Work task >> Look through the data below for the string "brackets", and copy every line where it turns up.
▬▬▬▬▬▬▬▬▬▬
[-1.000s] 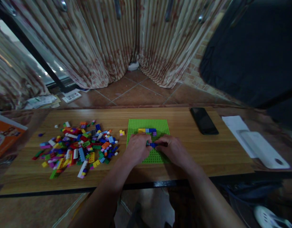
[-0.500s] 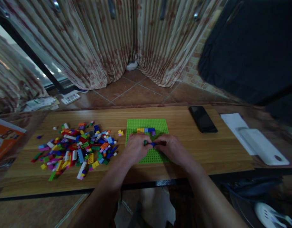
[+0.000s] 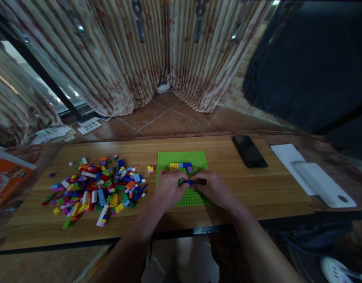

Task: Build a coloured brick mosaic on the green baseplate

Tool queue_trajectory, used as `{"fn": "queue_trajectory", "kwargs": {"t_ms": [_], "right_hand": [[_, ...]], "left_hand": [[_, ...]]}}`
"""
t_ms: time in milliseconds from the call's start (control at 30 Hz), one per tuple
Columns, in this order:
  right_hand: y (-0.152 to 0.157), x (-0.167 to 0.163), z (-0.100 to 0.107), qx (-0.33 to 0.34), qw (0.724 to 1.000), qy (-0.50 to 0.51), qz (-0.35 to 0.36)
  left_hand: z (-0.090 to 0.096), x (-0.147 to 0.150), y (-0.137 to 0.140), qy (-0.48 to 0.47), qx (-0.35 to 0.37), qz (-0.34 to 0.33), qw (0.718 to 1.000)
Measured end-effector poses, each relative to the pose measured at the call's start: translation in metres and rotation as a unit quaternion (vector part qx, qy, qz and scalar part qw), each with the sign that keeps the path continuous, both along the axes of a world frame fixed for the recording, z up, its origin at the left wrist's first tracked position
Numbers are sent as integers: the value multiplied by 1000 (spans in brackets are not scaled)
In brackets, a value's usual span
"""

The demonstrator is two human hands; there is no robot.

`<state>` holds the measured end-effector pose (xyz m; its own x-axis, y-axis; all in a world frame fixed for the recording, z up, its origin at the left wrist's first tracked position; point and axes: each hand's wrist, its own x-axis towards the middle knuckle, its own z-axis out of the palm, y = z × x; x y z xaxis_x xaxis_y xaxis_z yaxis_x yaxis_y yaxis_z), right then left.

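**Left hand point(image 3: 170, 189) and right hand point(image 3: 212, 187) pinch a blue brick point(image 3: 189, 182) over the board point(image 3: 192, 199)**

I take the board as the clock, with twelve o'clock away from the person. The left hand comes from seven o'clock, its thumb and finger closed on the brick; the right hand comes from five o'clock and closes its fingertips on the same brick. The brick is near the middle of the board. A green bit point(image 3: 180, 182) shows at the left fingertips; I cannot tell if it is joined to the brick.

The step in hand is, in my judgement, fitting or turning small pieces between the fingers. The next move seems to call for exact alignment of studs and a gentle, even press.

Beyond the fingers, toward twelve o'clock, a row point(image 3: 181, 166) of yellow, light blue and blue stands on the board, with a purple brick point(image 3: 189, 169) at its right end. At nine o'clock lies the mixed pile point(image 3: 95, 184); between it and the board sits a yellow piece point(image 3: 150, 169). At two o'clock, well apart, rests a phone point(image 3: 249, 151).
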<state>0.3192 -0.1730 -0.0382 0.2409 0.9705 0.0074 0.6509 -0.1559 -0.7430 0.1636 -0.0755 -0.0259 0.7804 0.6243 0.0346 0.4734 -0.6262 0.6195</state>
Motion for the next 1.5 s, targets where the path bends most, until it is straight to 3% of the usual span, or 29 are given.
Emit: {"fn": "queue_trajectory", "kwargs": {"t_ms": [100, 200, 333, 400, 467, 633, 833, 1000, 1133, 1333, 1500], "right_hand": [[-2, 4, 0, 19, 998, 57, -33], [-3, 6, -1, 73, 985, 127, -90], [2, 0, 4, 157, 970, 139, -126], [4, -5, 9, 182, 969, 123, -111], [7, -11, 12, 186, 974, 103, -80], [10, -18, 13, 176, 981, 60, -53], [12, -24, 9, 189, 979, 58, -46], [12, -22, 6, 241, 964, 61, -94], [11, -19, 7, 239, 966, 20, -92], [7, -18, 14, 180, 983, 21, -26], [5, -14, 15, 142, 989, 41, -24]], "left_hand": [[1, -4, 5, -93, -52, 51, 993], [6, -6, 11, -179, -149, 102, 967], [12, -1, 10, -264, -332, 111, 899], [15, 5, 6, -271, -428, 91, 857], [17, 10, 2, -249, -481, 74, 837], [19, 15, -1, -228, -513, 57, 826], [14, 19, -4, -268, -566, 67, 777], [3, 20, -4, -336, -596, 115, 720], [-1, 16, 0, -342, -590, 119, 722], [0, 13, 6, -352, -583, 120, 722], [-2, 11, 9, -304, -550, 85, 773]]}}
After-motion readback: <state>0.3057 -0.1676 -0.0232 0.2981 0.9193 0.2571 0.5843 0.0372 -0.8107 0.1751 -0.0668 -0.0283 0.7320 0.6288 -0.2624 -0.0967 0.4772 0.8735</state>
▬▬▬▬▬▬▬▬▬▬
Task result >>
Numbers are sent as integers: the value multiplied by 1000 (spans in brackets are not scaled)
In brackets, a value's usual span

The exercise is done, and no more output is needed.